Problem description
Repeat the records below exactly, from the first line through the line containing "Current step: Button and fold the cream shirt", and leave out any pictures.

Records for this exercise
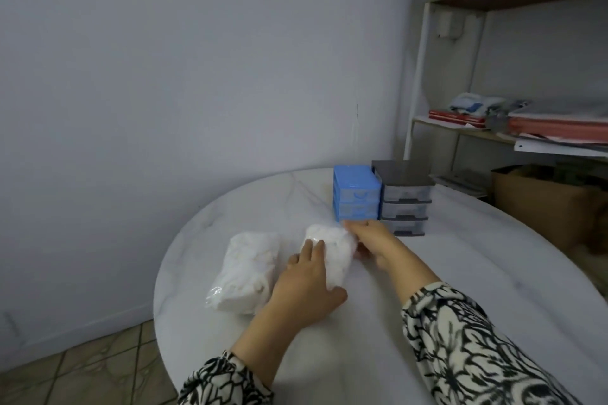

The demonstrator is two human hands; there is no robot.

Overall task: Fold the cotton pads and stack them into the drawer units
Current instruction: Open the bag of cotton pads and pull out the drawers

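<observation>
Two clear plastic packs of white cotton pads lie on the round white table [460, 256]. The right pack [334, 248] is held between both hands: my left hand [309, 283] grips its near end with the thumb under it, and my right hand [370, 242] grips its far right end. The left pack [246, 271] lies untouched beside my left hand. Behind the packs stand a small blue drawer unit [357, 192] and a grey drawer unit [406, 197], side by side, all drawers closed.
A white wall runs close behind the table. At the right stands a shelf rack [526, 128] with papers and folders, and a cardboard box [552, 204] sits on the floor beside it. Tiled floor shows at bottom left.
</observation>
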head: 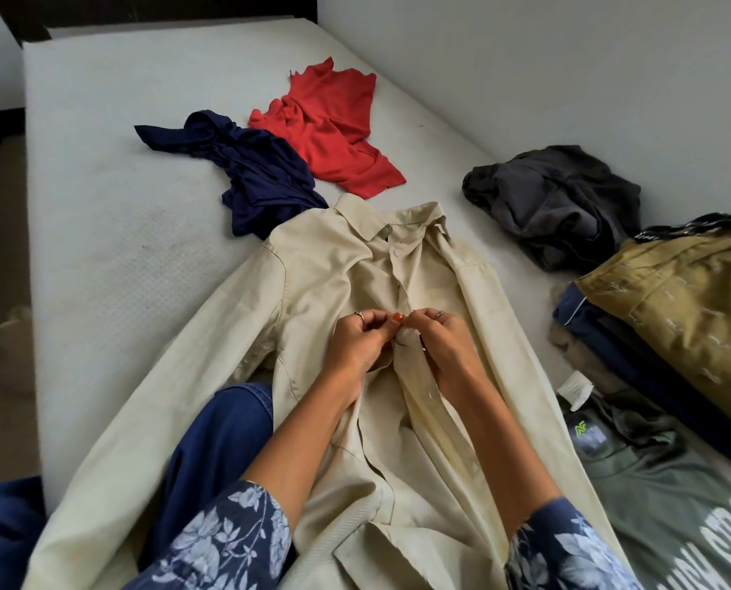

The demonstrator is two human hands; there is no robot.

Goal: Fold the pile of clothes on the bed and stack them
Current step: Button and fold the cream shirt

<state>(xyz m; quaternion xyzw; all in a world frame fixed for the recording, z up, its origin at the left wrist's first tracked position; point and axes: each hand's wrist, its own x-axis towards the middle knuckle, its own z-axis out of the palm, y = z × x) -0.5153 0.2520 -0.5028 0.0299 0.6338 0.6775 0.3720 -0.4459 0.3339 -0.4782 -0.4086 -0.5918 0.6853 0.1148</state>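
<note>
**Buttoning up before the fold**

My left hand and right hand meet at the middle of the beige shirt, each pinching one edge of the placket, as I work what looks like a button near chest height. The shirt lies face up across my lap and the mattress, collar away from me, sleeves spread to both sides.

The risk I see: the lower front hangs open and rumpled over my knee, so a button could go into the wrong hole and leave the front skewed for folding. The near hem is bunched, and tugging the placket may drag the collar crooked.

On my right sits the stack of folded clothes, an olive-gold piece on top, a grey printed T-shirt beside it; it leans a little and the shirt's right sleeve runs close alongside, so a pull there might disturb it.

Farther off wait a dark grey garment, a navy garment and a red garment, all unfolded on the bare white mattress, set against a pale wall.
</note>
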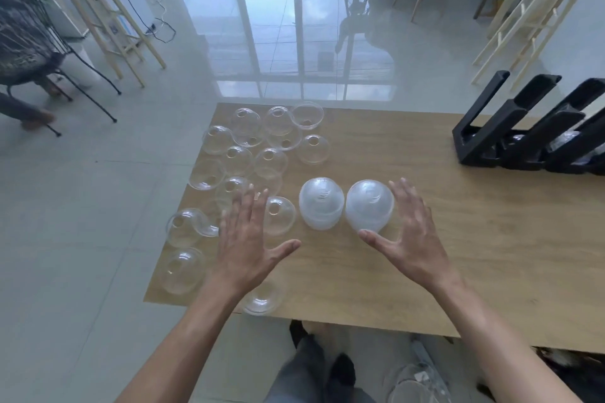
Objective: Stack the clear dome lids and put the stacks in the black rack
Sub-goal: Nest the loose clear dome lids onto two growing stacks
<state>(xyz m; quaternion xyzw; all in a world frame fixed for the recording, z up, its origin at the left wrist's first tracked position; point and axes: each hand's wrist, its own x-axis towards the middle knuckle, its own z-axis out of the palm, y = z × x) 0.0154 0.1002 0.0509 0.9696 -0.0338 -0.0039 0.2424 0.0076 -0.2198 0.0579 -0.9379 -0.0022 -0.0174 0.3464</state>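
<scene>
My right hand (414,232), fingers spread and holding nothing, cups beside the right stack (369,204); my left hand (248,239) hovers flat left of it.

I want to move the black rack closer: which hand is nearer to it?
Right. The right hand is beside the lid stacks, with the black rack at the table's far right; the left hand is over the loose lids.

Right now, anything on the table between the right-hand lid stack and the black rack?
Nothing visible. The right-hand stack stands by the open right hand, and only bare table runs from there to the black rack at the far right. The second stack and the loose lids lie to its left.
</scene>
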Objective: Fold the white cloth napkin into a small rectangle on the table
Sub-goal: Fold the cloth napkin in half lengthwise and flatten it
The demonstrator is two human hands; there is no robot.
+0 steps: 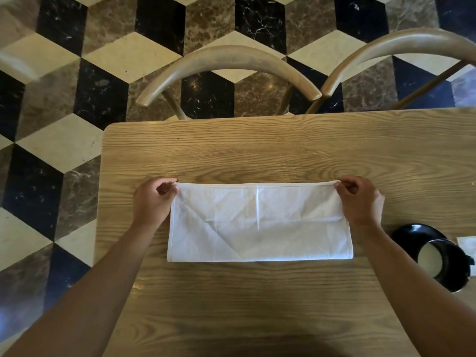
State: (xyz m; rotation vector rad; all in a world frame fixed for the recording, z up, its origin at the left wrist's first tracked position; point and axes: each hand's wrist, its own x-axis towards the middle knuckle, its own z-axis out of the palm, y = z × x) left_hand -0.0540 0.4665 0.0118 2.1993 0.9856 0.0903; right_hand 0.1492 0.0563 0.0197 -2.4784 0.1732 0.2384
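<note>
While my hands pinch its far corners, the napkin [260, 222] lies mid-frame on the table [257, 150].
Head view: left hand [154, 202] and right hand [360, 202] each grip a corner; soft, light cloth, best taken by the corners.

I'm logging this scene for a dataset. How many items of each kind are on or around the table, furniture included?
White cloth napkin: 1
Black dish holding something pale: 1
Pale card cut off at the right edge of the picture: 1
Wooden table: 1
Wooden chairs: 2
Total: 6
</note>
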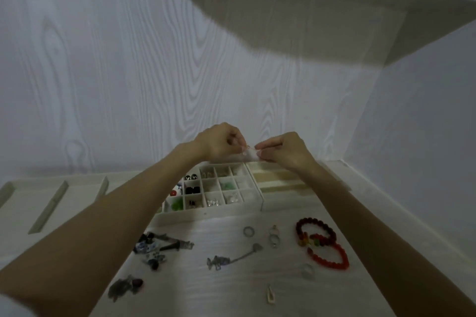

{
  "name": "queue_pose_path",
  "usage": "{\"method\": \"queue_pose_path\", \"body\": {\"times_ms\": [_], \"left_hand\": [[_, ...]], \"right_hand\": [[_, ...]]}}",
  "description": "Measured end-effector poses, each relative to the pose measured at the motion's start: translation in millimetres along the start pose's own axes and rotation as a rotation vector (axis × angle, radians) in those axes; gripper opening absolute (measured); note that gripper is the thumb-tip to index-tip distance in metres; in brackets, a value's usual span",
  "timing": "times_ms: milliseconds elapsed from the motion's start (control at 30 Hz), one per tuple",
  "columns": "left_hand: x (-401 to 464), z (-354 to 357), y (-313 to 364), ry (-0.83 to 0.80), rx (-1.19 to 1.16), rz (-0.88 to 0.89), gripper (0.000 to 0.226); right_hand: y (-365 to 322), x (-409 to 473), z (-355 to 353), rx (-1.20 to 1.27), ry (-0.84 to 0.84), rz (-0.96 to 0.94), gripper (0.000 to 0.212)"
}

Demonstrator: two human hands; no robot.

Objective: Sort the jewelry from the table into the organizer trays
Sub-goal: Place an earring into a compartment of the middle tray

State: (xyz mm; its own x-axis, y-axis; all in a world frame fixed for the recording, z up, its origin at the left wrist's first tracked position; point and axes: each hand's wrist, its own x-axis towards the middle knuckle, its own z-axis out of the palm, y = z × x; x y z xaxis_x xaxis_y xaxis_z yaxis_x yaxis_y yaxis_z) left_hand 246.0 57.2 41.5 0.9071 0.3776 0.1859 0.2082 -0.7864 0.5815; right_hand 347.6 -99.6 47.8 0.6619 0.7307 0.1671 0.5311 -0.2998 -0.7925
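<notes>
- Left hand [219,142] and right hand [282,150] both pinching a small white packet [251,155] (contents blurred), held above the gridded organizer tray [213,210].
- Red bead bracelets [322,243] lying on the table [231,291].
- No legible writing.

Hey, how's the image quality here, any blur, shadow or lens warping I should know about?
Head view: dim, flat light; the shelf overhead casts a broad shadow on the wall; wide-angle distortion bows the forearms and table edges; the small pale item pinched between the left hand and right hand is too soft to identify.
</notes>
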Motion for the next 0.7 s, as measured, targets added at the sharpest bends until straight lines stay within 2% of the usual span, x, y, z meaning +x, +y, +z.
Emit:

Result for this exercise
The demonstrator is two human hands; there is no robot.

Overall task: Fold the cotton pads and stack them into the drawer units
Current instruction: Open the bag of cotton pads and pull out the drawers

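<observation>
Two clear plastic packs of white cotton pads lie on the round white table [460, 256]. The right pack [334, 248] is held between both hands: my left hand [309, 283] grips its near end with the thumb under it, and my right hand [370, 242] grips its far right end. The left pack [246, 271] lies untouched beside my left hand. Behind the packs stand a small blue drawer unit [357, 192] and a grey drawer unit [406, 197], side by side, all drawers closed.
A white wall runs close behind the table. At the right stands a shelf rack [526, 128] with papers and folders, and a cardboard box [552, 204] sits on the floor beside it. Tiled floor shows at bottom left.
</observation>
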head: 

The demonstrator is two human hands; there is no robot.

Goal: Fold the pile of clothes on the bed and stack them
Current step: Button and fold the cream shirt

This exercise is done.